Home

If my life has been hectic lately, it has come to a sudden stop this morning. I’ve been taking deep breaths and big gulps of water as I’m breathing in the slower pace and swallowing the thoughts of impending change. It’s almost like driving along a familiar road—a road you’d thought you had all figured out and could predict the bumps and turns—and then SMASH! Another car hits you. That’s basically how you can sum up life. A series of figuring out the road only to get hit by a car and then another car and then once again another car.

Because, let’s face it: life is full of change. Sometimes expected change, but mostly unexpected change. Even the expected change can kind of hit you right between your eyes.

Sitting in my car, staring at the red light, I had the overwhelming feeling that I just didn’t want to be there. It’s a weird feeling, I suppose it is common to everyone. It was just this sort of unsettling feeling that I was existing, only passing time from clocking in to clocking out. Please don’t misunderstand me—I am so grateful to be where I am and can already see that I’ve grown a lot this summer (and isn’t life about growth?), but there is still this feeling like I’m just straddling between places—between home and not home. Pretty much every weekend this month I will have stayed in four (five if you count Kansas City) completely different places (Louisville, Wichita, Joplin, and finally North Dakota). It’s not that I’m really living out of a suitcase, but I also don’t feel like I have my feet firmly planted anywhere. Part of that’s exciting, but part of it makes me uneasy.
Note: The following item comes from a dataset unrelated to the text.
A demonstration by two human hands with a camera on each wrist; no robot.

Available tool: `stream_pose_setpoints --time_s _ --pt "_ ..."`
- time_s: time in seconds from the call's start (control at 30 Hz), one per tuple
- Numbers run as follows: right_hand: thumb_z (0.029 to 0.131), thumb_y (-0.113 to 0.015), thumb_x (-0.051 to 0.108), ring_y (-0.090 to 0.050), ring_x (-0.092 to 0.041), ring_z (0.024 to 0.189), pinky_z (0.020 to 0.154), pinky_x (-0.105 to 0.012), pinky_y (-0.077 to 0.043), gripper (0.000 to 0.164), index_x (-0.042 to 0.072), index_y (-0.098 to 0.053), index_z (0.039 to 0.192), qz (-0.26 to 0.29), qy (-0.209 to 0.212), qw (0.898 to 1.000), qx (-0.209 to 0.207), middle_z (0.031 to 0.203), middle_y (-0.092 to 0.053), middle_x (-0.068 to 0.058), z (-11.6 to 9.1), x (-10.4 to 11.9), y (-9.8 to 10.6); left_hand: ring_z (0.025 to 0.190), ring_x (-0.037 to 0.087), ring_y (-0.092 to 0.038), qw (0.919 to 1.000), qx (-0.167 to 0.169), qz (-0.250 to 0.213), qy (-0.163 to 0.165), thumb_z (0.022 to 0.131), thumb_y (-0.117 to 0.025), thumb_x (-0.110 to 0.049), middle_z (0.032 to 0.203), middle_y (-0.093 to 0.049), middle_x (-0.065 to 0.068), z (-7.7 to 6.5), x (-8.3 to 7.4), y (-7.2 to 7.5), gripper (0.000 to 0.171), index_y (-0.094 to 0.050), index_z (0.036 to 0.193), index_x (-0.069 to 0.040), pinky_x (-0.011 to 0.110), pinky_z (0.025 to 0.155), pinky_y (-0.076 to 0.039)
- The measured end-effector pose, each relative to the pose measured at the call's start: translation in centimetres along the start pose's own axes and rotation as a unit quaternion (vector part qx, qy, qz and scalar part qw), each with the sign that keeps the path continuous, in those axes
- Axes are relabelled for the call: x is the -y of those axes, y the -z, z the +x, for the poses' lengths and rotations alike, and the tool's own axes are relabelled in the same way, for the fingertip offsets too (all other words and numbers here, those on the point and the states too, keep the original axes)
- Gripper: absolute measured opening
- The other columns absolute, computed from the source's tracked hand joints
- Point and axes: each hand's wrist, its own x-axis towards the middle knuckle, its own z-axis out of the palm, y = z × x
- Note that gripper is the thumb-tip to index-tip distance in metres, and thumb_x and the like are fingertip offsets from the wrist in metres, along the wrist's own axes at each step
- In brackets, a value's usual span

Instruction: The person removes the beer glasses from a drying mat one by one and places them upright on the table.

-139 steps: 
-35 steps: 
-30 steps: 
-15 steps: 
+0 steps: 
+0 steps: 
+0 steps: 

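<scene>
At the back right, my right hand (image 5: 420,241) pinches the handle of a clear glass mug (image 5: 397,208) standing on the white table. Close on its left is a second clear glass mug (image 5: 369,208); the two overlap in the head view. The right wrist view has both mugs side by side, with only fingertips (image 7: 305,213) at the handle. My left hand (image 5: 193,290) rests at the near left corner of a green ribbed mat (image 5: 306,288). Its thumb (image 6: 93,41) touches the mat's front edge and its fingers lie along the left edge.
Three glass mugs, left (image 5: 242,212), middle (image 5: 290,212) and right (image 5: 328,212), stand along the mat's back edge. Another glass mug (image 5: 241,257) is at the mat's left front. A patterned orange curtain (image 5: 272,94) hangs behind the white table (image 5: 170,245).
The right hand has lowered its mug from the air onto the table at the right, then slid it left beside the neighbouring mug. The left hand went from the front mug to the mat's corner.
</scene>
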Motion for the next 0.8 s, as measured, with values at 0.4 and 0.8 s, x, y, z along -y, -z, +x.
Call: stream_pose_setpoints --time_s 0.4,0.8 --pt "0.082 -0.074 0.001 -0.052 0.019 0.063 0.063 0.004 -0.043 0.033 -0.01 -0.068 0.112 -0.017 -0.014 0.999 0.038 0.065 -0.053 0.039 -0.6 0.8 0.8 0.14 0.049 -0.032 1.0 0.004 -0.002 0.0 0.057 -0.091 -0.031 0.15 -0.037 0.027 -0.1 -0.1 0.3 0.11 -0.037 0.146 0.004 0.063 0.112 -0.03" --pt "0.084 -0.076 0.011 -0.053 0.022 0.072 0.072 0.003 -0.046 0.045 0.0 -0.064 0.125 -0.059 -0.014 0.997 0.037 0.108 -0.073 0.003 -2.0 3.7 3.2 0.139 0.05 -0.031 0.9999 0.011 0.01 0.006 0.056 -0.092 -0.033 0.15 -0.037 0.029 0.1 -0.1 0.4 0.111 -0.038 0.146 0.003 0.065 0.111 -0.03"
I think home is a lot more than location. It is a feeling. It is being with people who you have this undeniable connection with. It is the time with people that enriches your soul. You feel at home more than just being at home. At least that’s what I’m coming to find. Home is, yes, the place where there is a bed, but home is more than the place you receive mail. Home is the waking up in the morning and drinking coffee as I’m sitting next to my mother reading the newspaper.  Home is knowing you sweat like a pig (do pigs even sweat a lot? Is that really the expression? Or is this like the time I thought the expression “nip it in the bud” was really “nip it in the butt”?) and having no one judge you for it. Home is being able to get into the garage door. Home is the feeling you get when you’re holding someone’s hand and it just feels like it fits (not like they are just cutting off your circulation).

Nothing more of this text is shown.